I work as a tech lead at a startup called Metrim Data. Metrim Data is a startup that tries to understand the internet and provide value to businesses through the insights it gains. Typically, my work involves building several data pipelines mining data and trends from Twitter, Instagram and Twitch. Frequently, my work also involves building and testing various machine learning and deep learning pipelines to suit our clients’ business and marketing needs. Overall, it’s a pretty fun gig where I try to acquire data and play around with
How I got involved: Metrim Data was incubated under AlchemyX Startup Generator (link: https://alchemyx.io/). I came across one of their fliers during and found their work pretty interesting. I set up an interview and was glad to be accepted due to a couple of Kaggle projects that I was involved in the past. I met some very talented people in all fields and never left.
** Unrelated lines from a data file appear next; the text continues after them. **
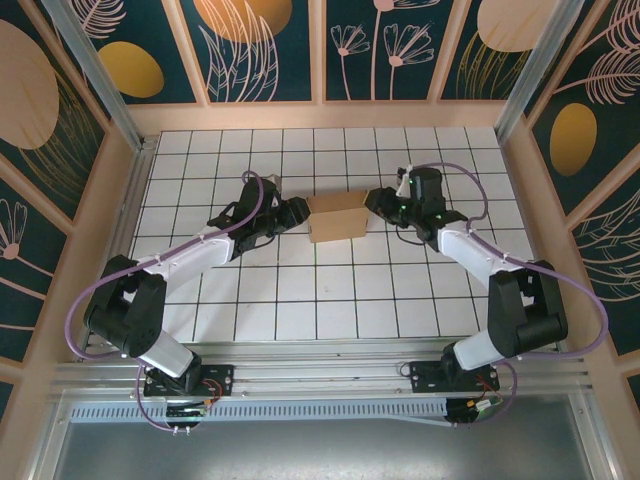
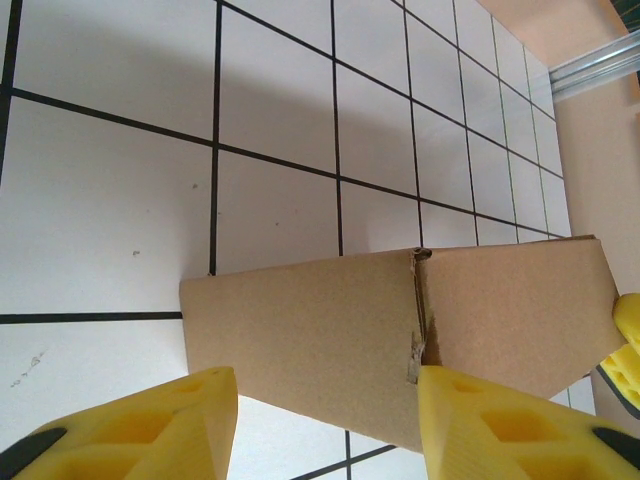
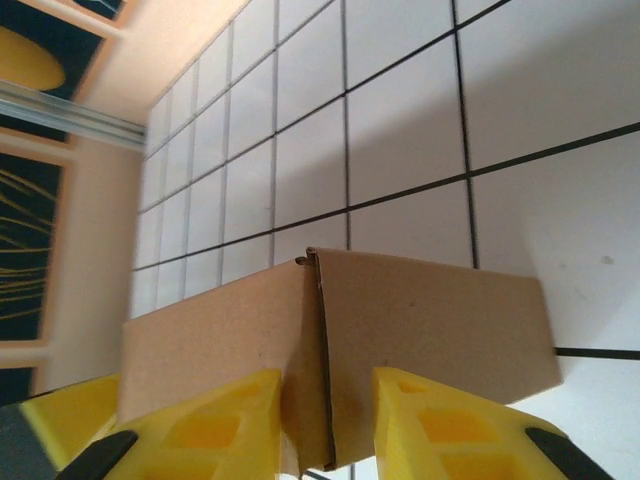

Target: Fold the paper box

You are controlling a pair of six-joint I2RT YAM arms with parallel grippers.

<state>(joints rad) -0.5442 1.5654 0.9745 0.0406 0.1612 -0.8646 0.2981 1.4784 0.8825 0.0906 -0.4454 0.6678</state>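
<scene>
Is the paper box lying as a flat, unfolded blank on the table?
No, the paper box stands as a compact folded block between the left gripper and right gripper.

White tabletop [image 1: 300, 300] ruled with a black grid, lying inside a pale peach frame. Dark teal wall panels [image 1: 270, 45] bearing gold discs and pink line-drawn plants are enclosing three sides. Aluminium rails [image 1: 330, 378] are running along the near edge; even light is falling throughout.
</scene>
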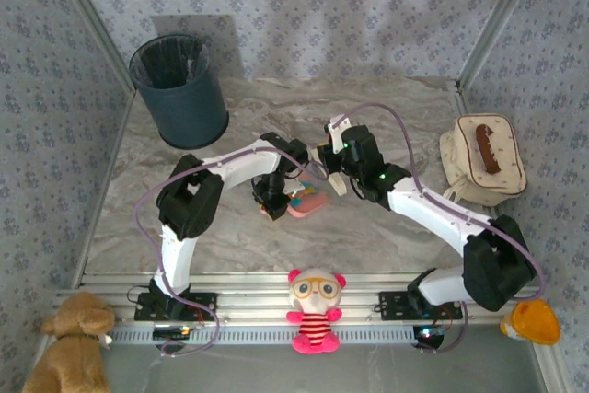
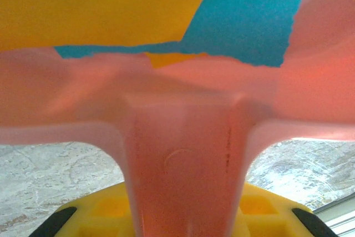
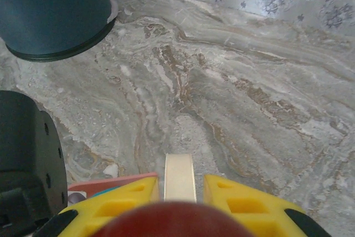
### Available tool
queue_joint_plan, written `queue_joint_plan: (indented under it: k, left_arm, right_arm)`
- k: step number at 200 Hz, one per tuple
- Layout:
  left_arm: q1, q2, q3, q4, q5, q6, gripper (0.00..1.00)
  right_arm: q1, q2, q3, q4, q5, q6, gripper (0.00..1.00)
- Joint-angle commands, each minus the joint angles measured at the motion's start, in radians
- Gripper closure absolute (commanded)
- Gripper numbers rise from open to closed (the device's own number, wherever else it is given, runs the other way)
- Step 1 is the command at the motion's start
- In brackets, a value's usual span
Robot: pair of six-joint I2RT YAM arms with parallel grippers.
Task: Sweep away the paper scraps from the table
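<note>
My left gripper (image 2: 183,217) is shut on the handle of a pink dustpan (image 2: 183,154). Paper scraps lie in its tray, a large orange piece (image 2: 94,4) and a cyan-blue one (image 2: 249,20). From above, the dustpan (image 1: 311,203) rests on the table (image 1: 386,103) near the middle, with the left gripper (image 1: 274,194) at its left end. My right gripper (image 3: 180,192) is shut on a cream brush handle (image 3: 180,173) that points down at the marble. In the top view the right gripper (image 1: 334,165) hangs just behind the dustpan. The pan's pink rim (image 3: 111,182) shows at the lower left.
A dark blue waste bin (image 1: 179,89) with a liner stands at the back left (image 3: 50,9). A cream bag (image 1: 483,161) with a brown handle lies at the right. Plush toys (image 1: 316,308) sit along the front rail. Patterned walls close in three sides.
</note>
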Motion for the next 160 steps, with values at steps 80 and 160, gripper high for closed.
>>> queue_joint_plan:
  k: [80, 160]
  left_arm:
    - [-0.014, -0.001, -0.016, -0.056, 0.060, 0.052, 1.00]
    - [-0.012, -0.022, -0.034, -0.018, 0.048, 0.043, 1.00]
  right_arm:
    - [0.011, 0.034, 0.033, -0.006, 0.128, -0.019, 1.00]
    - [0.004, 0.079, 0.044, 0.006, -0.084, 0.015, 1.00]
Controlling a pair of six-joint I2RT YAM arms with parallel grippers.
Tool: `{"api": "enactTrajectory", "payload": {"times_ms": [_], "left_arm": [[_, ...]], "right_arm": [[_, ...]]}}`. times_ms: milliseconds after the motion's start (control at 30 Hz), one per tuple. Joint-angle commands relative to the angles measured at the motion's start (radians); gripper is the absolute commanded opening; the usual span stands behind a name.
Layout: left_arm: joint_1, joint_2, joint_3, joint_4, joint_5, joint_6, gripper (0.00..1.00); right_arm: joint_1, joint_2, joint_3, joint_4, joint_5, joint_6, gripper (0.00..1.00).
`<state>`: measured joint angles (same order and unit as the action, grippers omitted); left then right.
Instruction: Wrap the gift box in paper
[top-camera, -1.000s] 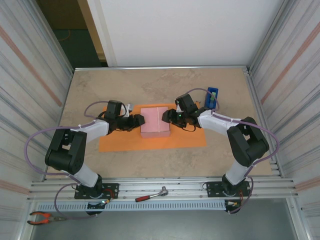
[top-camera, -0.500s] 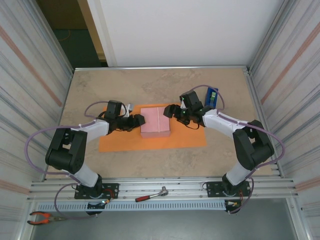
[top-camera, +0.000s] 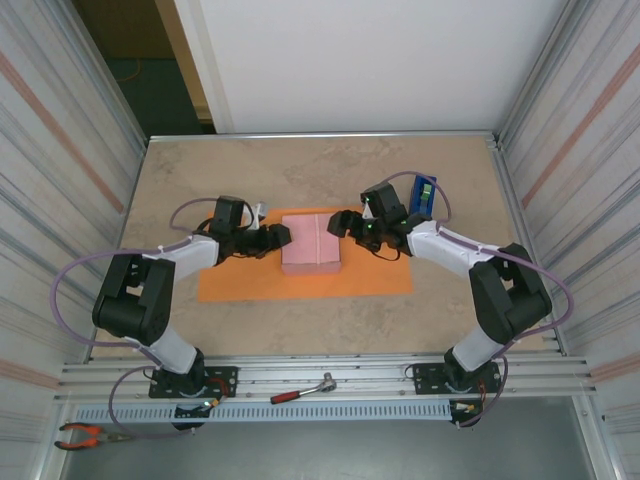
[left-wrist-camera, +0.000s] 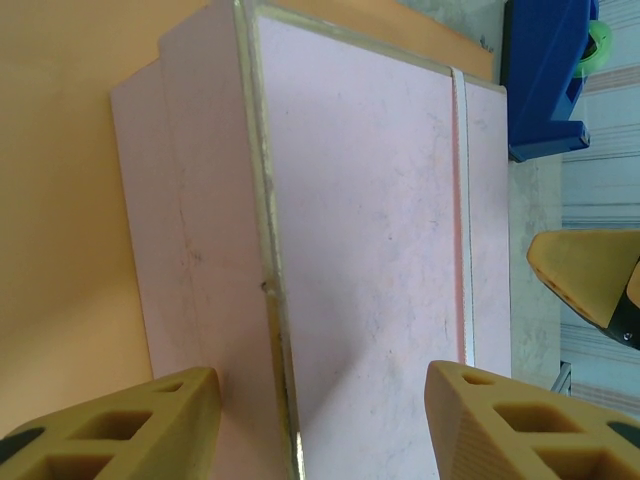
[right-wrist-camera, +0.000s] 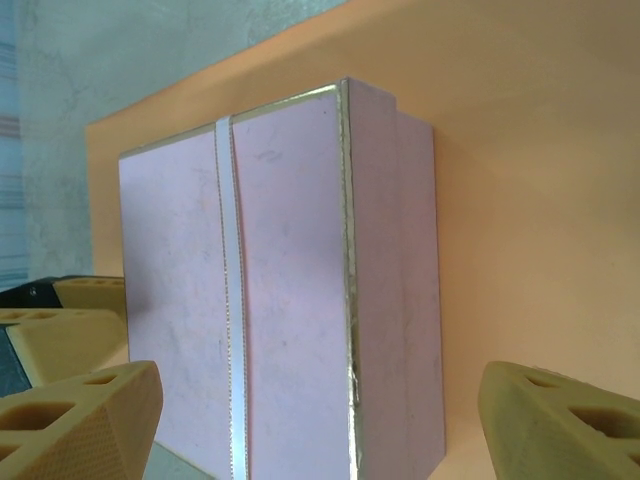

Additional Experiences: I’d say looking at other people’s code on Github is a great exercise. DSC 10 and 20 just scrape the surface of what can be done in Python. There is a great many things you could do with python, for example, you can detect faces with 6 lines of Python code (link: https://github.com/ageitgey/face_recognition). Recently, I built a reusable Tinder bot in Python that caught a lot of attention among UCSD students, thanks to the UCSD meme page. It’s exciting what you could do with Python and Data Science, so I’d definitely recommend other students to build small projects and put it up for others to see on GitHub as I have first-hand seen recruiters skim through the candidates’ Github profiles to make a decision about their application.
Useful Curriculum/ Online Courses: I found concepts that I learned in DSC 30 to be pretty useful. I recall moments where I was faced with pretty stiff engineering challenges and the concepts of graphs and hash tables that I learned in DSC 30 were the ideal solutions. I’d also recommend Coursera and Udemy as great online resources to pick up some machine learning skills. I have certainly learned a lot through them.
Additional Information: Current Students: I would definitely recommend participating heavily in Kaggle competitions. In my opinion they are a great way to pick up some good data science skills and meeting other experienced data scientists. Besides, the competitions are very exciting and would really help you build an affection for data science as a career. Also, potential employers constantly lurk around looking for good Kagglers. It seems like a no-brainer for any data science student. Also, AlchemyX is always looking for talented candidates, feel free to apply through the application on the website.
Current Faculty: I would love to be involved in a project that would help the current data science faculty conduct their operations in a better manner. I’m bad at coming up with examples, but imagine something like a python script that speeds up the grading for TAs by 10% by automatically checking for style, et cetera. If a faculty thinks that there’s something that would help them administer the class in a more efficient manner, I would love to help.